Above them Genrikhovich slid the paving stone over the opening. The only light now came from the big flashlight Ivanov was carrying in his free hand as they went down the ladder.
“Is any of this important?” Holliday asked, directly above the priest.
“Not really.”
“Then let’s forget about them; I’ve got enough Russian names floating around in my head.”
“I thought you were a historian,” answered Ivanov.
“I am,” said Holliday. “But not a historian of everything.”
They reached the bottom of the ladder. Eddie came down the ladder next, followed by Genrikhovich. Ivanov turned on several large portable lanterns and the chamber was flooded with light. Holliday found himself in a low-ceilinged room a little larger than a jail cell. At the far end of the oversize cell there was a very narrow arched brick passageway. The smell emanating from beyond the archway was indescribably foul.
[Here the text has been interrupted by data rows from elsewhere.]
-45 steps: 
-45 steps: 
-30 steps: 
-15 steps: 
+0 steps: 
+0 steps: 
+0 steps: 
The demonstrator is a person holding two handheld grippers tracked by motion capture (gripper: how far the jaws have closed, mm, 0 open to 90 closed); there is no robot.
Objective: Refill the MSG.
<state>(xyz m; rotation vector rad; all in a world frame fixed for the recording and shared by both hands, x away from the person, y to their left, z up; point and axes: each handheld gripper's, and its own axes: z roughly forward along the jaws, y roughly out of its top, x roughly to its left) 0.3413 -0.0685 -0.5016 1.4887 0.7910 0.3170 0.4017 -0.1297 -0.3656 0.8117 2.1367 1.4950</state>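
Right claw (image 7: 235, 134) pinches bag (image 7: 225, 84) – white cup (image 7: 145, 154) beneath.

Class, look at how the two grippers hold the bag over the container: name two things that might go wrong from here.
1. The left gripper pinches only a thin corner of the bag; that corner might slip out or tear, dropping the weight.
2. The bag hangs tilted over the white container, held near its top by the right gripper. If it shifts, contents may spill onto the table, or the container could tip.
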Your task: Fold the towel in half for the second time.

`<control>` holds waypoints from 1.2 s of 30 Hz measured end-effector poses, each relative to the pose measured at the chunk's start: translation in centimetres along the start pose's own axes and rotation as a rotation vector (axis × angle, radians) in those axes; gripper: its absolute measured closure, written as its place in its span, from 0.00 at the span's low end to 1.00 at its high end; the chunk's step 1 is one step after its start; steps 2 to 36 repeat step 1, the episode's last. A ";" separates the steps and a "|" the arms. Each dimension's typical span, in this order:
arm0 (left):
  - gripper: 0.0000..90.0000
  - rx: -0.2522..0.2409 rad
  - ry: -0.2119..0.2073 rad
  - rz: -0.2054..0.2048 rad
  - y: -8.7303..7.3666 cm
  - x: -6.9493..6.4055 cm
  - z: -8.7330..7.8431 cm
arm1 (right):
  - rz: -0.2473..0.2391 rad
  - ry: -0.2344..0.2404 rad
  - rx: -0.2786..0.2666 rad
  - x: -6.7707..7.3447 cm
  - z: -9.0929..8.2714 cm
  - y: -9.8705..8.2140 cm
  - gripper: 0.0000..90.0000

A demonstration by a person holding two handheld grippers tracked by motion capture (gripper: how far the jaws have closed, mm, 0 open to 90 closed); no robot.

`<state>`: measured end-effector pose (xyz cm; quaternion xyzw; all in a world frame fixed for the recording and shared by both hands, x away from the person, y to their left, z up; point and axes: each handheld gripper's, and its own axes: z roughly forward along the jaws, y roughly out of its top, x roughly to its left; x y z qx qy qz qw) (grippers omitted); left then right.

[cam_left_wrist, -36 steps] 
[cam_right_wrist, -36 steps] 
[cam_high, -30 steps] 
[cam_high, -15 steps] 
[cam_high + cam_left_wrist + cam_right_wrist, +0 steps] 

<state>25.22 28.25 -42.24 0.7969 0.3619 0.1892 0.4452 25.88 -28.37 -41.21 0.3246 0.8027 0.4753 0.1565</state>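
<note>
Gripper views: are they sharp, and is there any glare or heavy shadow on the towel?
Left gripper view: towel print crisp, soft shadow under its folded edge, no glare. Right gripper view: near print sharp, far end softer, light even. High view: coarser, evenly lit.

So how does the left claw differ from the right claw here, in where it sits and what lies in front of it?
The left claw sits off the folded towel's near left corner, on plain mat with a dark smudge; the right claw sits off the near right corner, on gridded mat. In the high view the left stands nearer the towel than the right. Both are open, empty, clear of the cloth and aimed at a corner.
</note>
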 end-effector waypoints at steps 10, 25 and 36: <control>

In the chamber there was a bench with a box of leather workman’s utility belts, each equipped with a large climber’s hammer, coiled rope and a short pry bar. A pile of hip waders stood in one corner, and spikes in a brick wall were hung with a number of Tyvek biological suits, complete with hoods. Each suit had a half-mask respirator with it.
There was a box of hard hats fitted with miner’s lamps in a rotting cardboard box on the floor beneath the bench, and several folding spades and small pickaxes.
“You seem well equipped,” commented Holliday.